• TASK INSTRUCTIONS
Working from the listing below, pick each line containing the word "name" and copy it.

::: ENTRIES SUPPLIED

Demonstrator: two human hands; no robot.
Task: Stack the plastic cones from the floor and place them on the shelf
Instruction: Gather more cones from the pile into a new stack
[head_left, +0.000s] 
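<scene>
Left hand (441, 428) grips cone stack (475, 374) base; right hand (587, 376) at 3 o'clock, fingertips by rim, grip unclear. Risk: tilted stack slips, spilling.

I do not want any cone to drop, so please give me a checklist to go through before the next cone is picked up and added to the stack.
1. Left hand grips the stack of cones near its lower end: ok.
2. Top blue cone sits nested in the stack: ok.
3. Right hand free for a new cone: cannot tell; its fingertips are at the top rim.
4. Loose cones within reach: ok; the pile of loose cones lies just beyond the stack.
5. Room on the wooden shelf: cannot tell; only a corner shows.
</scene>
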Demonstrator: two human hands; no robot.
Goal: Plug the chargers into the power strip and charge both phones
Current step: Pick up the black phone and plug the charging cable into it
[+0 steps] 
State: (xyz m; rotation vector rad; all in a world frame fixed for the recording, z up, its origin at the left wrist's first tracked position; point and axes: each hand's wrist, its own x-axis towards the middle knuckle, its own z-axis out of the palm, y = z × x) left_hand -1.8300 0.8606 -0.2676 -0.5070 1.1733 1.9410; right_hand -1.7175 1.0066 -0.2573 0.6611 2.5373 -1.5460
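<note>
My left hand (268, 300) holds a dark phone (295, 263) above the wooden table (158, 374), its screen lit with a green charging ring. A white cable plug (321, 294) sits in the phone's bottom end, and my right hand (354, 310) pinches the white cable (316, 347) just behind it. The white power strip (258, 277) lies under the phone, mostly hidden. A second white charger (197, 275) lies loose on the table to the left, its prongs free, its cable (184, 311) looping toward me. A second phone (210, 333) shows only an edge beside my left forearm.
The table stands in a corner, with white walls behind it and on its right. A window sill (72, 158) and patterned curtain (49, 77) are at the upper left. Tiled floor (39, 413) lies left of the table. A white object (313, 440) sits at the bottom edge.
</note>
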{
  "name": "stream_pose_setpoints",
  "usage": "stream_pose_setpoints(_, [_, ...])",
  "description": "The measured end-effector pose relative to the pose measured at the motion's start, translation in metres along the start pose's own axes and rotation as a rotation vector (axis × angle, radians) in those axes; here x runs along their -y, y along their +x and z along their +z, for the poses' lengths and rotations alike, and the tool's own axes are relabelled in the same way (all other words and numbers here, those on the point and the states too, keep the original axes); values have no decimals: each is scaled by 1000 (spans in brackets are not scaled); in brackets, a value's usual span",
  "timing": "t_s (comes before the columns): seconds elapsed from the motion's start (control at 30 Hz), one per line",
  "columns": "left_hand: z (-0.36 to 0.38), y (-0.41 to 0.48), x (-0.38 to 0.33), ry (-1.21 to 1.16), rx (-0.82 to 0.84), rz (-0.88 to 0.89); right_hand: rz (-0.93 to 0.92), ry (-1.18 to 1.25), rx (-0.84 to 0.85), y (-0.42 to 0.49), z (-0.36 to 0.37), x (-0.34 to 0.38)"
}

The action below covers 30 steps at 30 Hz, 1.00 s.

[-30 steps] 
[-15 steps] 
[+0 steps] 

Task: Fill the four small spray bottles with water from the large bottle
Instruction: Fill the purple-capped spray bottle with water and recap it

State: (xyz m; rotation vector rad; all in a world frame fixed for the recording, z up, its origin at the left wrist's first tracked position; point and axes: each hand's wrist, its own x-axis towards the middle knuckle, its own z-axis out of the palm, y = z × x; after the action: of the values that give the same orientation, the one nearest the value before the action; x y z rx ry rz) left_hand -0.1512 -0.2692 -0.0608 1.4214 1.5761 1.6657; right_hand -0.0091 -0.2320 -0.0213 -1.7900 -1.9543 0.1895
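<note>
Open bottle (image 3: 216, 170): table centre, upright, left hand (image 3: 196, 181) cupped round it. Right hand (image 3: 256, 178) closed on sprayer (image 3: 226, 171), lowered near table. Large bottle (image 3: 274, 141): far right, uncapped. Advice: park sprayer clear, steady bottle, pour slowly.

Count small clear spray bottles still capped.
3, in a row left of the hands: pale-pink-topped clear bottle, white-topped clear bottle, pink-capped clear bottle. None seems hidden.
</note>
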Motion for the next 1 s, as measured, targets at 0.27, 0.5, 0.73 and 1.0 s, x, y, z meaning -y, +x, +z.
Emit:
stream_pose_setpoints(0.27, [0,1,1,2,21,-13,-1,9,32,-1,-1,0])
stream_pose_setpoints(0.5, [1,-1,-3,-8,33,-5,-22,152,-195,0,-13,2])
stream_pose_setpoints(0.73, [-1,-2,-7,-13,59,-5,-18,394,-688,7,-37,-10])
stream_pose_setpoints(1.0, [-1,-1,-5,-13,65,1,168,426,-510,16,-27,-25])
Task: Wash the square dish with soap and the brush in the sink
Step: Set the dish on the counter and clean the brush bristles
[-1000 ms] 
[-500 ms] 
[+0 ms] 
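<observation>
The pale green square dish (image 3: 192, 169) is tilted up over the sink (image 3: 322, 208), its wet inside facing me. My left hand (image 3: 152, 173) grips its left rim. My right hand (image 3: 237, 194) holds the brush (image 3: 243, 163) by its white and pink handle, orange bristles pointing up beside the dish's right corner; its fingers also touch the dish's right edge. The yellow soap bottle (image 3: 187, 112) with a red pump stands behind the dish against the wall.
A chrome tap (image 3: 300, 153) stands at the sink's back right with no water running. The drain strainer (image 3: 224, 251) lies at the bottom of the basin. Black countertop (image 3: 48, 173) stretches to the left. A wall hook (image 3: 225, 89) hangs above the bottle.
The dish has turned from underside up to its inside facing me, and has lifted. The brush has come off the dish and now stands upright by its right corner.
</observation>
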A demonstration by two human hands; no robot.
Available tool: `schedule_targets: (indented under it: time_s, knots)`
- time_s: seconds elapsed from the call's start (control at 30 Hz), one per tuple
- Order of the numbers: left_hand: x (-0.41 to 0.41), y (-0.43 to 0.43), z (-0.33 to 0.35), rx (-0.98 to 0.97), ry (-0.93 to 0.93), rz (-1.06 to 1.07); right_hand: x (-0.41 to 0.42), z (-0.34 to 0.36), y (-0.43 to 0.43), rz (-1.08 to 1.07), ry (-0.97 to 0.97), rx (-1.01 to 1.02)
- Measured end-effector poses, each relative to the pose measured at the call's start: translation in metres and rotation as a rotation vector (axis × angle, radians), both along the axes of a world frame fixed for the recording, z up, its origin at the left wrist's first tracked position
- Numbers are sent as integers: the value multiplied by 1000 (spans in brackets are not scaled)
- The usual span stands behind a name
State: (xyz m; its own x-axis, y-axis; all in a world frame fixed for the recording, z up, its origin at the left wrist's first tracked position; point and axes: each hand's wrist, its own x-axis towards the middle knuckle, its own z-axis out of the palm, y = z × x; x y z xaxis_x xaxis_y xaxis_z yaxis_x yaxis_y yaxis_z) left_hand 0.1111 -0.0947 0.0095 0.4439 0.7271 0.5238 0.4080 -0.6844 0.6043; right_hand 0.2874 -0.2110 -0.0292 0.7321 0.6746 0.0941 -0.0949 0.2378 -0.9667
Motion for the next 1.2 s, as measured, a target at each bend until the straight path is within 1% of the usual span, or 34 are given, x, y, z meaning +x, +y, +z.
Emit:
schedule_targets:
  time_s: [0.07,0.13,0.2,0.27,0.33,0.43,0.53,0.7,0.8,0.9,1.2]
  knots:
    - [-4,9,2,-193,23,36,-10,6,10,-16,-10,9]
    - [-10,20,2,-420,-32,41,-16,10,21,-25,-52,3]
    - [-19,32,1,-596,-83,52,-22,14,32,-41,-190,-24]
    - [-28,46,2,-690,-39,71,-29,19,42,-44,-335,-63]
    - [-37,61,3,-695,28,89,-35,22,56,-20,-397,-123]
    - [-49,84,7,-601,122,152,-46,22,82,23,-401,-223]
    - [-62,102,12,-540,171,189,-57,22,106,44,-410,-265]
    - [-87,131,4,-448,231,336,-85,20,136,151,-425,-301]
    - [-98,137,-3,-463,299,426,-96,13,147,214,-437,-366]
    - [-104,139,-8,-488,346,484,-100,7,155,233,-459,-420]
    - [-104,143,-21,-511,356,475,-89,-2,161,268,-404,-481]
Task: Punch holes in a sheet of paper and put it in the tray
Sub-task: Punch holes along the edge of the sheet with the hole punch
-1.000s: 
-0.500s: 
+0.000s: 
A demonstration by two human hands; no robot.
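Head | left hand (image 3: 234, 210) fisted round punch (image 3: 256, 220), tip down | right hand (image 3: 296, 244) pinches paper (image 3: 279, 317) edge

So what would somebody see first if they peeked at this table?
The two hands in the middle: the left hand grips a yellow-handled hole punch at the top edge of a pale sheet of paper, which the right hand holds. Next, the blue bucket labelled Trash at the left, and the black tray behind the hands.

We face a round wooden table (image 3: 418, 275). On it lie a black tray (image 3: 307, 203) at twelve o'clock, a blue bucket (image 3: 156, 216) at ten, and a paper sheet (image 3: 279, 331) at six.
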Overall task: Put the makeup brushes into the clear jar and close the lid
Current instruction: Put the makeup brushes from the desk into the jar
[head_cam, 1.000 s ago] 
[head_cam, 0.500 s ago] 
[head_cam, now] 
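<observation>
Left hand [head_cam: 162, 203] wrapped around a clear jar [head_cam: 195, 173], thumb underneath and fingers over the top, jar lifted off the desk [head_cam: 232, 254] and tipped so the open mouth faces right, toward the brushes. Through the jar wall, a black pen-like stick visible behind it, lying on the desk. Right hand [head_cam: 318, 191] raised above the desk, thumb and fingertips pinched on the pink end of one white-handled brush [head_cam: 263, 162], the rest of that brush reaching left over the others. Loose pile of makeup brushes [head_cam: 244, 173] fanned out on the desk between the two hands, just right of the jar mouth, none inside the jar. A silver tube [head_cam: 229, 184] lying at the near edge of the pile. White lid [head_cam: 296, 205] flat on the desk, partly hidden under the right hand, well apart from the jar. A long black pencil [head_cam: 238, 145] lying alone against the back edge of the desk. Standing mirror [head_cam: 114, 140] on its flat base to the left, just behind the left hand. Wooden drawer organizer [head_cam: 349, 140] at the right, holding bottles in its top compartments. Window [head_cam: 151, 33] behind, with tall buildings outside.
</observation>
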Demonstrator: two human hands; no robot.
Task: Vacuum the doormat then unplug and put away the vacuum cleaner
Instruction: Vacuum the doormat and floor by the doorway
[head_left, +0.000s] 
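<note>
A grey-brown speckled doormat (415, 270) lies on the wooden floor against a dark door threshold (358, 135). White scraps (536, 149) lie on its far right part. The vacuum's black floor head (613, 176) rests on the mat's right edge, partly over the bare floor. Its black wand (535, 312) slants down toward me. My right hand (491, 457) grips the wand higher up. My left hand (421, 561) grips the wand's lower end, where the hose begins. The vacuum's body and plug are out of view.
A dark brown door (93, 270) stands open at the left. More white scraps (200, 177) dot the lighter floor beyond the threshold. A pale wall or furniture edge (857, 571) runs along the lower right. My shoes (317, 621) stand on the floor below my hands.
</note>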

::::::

• FINISHED TASK
  "name": "stream_pose_setpoints",
- The usual span stands behind a name

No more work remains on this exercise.